Colui che ha sposato la nostra natura diventando uomo, Gesù, manifesta il suo tenero e forte legame con noi, offrendo prima di tutto un segno di gioia: mutando l’acqua utilizzata per la purificazione rituale in un vino particolarmente buono fa comprendere che il percorso della fede non è orientato all’osservanza delle regole e delle tradizioni ma alla gioia dell’umano.

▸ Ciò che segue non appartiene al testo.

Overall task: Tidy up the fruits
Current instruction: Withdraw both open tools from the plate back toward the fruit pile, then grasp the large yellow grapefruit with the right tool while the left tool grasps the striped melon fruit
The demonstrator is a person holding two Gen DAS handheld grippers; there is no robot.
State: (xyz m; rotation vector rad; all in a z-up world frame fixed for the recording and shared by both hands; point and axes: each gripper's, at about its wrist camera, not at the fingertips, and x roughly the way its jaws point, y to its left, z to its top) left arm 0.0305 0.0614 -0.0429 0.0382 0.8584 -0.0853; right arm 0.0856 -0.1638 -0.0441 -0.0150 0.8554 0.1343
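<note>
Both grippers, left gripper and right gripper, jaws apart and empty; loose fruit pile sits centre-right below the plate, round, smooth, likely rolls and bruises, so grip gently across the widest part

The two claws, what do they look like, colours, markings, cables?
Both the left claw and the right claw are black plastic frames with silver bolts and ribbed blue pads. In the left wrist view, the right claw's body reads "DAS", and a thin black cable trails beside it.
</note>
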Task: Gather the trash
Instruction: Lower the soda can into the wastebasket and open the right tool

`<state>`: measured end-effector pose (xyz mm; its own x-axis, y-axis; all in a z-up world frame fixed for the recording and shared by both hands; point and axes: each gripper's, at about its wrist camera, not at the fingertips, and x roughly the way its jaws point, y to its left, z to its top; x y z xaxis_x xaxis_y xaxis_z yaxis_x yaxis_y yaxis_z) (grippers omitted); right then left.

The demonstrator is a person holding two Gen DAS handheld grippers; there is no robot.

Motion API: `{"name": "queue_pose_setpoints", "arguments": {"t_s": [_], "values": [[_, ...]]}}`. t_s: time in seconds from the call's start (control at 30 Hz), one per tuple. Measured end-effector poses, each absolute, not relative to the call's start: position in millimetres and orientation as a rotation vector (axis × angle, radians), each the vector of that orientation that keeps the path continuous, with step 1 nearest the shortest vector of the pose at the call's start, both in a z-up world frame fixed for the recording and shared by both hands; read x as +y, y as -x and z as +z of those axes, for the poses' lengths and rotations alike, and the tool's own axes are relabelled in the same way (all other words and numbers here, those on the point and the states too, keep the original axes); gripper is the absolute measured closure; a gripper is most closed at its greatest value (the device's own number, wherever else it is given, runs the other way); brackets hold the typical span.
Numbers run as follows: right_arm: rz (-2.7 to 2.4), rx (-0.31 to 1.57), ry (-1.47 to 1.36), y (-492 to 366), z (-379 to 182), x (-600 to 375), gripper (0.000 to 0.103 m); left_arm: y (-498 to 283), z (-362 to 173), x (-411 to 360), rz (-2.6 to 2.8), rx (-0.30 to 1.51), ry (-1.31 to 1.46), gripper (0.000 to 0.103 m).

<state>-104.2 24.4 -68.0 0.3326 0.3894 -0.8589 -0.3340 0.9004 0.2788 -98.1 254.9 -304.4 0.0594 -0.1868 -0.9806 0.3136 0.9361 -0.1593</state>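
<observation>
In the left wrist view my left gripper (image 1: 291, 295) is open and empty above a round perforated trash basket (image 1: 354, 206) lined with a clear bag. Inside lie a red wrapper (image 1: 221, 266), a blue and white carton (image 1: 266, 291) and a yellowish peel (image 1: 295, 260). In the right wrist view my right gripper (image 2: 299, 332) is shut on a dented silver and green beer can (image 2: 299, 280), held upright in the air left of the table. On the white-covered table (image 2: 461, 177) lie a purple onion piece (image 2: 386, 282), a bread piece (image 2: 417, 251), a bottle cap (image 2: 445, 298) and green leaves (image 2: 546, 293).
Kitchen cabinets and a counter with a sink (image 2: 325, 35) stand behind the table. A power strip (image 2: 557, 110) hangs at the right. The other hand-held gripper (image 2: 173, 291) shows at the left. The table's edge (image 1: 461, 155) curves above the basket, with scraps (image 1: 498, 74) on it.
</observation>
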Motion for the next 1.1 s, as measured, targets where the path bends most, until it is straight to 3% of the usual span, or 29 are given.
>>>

Il dono di Cana, compiuto tramite la Madre, si rivela quindi come un’altra manifestazione di gloria, una terza epifania, dopo quella ai Magi e nelle acque del Giordano. E’ evidente nella circostanza l’intenzione di Gesù di dare sostegno e pienezza alla condizione umana, alla quale rischia sempre di mancare qualcosa di essenziale, come può essere il vino per fare festa.

don Paolo

Qui le letture

Partecipiamo alla preghiera dicendo: VERSA IN NOI IL VINO DELLA GIOIA !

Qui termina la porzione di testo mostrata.